Według niektórych relacji, Mazón w dniu powodzi spotkał się z dziennikarzem na lunchu i nie zjawił się na spotkaniu kryzysowym, które miało odbyć się o godzinie 19:00. Władze regionalne broniły jego postawy, twierdząc, iż to szczegóły, które nie mają wpływu na działania rządu.
Walka o odpowiedzialność
Protesty w Walencji nie były tylko wyrazem frustracji z powodu tragedii, ale także próbą wymuszenia odpowiedzialności. Mieszkańcy domagają się sprawiedliwości i rezygnacji Carlosa Mazona, który wciąż odmawia dymisji. Działania Mazona i jego administracji są szeroko krytykowane, zwłaszcza z powodu zbyt późnego ostrzeżenia o nadchodzącej powodzi. Dodatkowo, protestujący wskazują na niewystarczające wsparcie dla osób poszkodowanych, które nie otrzymują obiecanego pomocy.
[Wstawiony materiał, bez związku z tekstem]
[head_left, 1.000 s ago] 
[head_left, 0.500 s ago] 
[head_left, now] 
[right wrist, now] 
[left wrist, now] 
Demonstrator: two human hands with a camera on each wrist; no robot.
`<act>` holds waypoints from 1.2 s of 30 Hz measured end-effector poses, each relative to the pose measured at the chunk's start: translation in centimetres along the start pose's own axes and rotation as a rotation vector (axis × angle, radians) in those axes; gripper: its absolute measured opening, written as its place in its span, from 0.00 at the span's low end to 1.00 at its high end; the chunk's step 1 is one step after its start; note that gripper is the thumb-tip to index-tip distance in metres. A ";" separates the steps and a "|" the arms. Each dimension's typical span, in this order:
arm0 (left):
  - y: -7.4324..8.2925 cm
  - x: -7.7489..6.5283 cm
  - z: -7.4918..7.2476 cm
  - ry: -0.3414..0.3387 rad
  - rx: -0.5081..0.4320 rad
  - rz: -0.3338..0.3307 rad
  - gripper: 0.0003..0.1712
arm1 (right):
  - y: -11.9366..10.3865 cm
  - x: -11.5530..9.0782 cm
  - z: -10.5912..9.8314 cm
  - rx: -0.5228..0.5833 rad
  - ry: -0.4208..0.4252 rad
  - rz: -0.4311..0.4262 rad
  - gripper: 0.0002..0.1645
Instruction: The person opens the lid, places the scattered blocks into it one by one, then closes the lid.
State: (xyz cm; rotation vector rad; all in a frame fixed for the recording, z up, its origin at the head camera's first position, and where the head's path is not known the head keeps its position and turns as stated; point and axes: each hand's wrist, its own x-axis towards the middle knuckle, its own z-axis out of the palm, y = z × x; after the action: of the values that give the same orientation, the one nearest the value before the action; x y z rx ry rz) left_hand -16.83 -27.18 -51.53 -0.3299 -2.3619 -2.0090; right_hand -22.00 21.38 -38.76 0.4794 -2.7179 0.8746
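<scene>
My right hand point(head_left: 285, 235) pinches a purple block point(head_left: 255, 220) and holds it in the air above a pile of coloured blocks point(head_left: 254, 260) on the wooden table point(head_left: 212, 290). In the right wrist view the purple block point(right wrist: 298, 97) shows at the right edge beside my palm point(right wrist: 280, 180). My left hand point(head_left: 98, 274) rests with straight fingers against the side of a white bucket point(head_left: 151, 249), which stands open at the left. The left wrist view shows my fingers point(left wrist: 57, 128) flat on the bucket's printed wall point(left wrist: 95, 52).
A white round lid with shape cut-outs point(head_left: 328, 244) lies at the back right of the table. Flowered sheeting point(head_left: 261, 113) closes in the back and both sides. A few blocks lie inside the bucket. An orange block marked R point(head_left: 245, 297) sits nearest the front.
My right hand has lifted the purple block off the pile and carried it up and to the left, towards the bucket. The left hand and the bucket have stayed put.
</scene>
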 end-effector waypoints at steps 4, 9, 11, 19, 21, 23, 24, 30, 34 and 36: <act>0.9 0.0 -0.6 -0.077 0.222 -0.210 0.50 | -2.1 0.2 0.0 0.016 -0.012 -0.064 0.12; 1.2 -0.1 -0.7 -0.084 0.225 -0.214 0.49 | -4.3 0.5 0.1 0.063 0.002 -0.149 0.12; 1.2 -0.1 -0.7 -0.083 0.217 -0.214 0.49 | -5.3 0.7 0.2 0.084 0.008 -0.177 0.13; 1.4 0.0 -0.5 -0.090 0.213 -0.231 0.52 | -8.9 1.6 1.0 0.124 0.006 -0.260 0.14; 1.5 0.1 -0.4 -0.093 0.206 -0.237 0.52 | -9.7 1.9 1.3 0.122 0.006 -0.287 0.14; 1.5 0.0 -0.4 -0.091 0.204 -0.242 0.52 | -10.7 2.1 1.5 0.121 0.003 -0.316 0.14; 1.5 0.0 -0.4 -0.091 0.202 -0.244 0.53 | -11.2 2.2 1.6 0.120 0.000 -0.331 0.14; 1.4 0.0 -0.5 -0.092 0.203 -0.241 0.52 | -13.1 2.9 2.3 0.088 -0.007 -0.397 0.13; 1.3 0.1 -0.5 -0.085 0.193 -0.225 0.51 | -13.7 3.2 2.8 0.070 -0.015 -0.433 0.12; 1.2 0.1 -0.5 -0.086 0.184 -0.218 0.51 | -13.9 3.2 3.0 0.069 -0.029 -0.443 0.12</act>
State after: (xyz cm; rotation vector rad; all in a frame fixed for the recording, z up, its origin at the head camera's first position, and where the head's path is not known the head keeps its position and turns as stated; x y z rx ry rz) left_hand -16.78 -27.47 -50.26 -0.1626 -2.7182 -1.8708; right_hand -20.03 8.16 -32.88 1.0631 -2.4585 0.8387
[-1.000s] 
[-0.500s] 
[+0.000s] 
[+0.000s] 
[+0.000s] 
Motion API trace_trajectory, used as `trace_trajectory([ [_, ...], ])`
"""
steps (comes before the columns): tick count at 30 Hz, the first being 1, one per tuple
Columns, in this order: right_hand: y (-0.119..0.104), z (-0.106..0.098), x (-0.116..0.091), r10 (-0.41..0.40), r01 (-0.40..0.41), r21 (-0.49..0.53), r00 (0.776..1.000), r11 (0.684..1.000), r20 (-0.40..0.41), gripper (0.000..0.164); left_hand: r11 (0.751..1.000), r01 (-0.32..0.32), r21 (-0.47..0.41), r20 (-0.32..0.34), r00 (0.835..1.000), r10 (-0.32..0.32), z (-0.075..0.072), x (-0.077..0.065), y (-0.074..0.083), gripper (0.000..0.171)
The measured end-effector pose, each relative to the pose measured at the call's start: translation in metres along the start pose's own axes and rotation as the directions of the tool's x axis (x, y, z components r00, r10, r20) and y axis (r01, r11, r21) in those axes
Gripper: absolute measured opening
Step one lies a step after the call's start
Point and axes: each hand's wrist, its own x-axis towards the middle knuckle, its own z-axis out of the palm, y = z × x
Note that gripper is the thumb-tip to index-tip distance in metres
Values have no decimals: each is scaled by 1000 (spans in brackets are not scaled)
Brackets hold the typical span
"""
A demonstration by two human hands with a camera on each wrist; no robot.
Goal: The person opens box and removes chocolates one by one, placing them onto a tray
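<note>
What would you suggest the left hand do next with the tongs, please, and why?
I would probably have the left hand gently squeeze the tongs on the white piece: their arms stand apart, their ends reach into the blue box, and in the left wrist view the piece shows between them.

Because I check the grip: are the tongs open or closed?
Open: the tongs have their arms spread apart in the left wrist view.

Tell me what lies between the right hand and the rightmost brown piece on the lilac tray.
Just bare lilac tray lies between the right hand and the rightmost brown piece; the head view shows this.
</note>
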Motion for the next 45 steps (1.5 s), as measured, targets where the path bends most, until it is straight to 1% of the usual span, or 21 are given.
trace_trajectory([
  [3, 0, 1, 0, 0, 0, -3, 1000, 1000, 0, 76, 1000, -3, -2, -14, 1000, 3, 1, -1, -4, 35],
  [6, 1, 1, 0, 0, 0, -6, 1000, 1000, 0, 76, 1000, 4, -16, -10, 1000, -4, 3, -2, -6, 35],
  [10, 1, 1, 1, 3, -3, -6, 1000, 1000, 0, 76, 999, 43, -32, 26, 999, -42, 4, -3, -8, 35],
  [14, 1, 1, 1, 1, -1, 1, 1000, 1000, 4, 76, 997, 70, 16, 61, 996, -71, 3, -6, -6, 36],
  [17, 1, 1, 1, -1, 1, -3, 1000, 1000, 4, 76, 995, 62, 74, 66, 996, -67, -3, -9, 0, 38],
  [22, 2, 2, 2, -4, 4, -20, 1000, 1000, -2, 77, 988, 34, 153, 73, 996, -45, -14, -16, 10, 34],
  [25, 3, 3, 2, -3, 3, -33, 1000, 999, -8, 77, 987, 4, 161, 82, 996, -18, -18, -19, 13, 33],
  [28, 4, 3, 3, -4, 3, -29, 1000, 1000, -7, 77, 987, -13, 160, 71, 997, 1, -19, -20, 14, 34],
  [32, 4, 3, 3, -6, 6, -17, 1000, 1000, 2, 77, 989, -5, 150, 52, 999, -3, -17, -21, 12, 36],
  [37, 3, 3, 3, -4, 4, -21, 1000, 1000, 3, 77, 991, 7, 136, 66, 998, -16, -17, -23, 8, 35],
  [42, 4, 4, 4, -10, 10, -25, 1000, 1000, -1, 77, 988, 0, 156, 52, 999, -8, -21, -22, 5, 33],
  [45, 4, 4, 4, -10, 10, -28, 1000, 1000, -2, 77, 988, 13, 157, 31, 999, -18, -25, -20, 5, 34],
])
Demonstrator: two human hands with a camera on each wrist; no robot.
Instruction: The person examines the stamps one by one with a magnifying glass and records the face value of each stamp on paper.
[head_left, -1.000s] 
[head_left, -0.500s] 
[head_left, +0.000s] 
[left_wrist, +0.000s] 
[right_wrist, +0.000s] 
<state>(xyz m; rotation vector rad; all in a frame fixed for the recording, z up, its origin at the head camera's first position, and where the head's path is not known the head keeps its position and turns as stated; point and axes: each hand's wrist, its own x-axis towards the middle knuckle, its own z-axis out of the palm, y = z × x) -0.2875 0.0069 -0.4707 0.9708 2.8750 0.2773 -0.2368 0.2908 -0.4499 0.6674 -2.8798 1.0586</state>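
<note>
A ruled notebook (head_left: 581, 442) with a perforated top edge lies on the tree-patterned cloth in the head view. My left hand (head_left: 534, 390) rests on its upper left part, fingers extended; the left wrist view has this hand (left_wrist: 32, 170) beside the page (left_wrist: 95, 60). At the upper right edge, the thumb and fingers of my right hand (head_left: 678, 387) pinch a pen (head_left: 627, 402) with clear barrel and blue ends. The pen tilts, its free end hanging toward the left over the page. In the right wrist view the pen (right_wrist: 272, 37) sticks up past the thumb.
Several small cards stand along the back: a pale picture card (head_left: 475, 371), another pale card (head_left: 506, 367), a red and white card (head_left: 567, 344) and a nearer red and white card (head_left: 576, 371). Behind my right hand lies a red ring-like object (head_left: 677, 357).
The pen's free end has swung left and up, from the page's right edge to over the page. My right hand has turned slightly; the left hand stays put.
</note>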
Podczas wizyty króla Hiszpanii Filipa VI w regionie, w którym doszło do największych zniszczeń, władze zostały obrzucane błotem przez rozzłoszczonych protestujących, którzy wyrazili swoje niezadowolenie także w obecności monarchów. Niezadowolenie z postawy Mazona nie wygasa, a demonstracje wciąż trwają.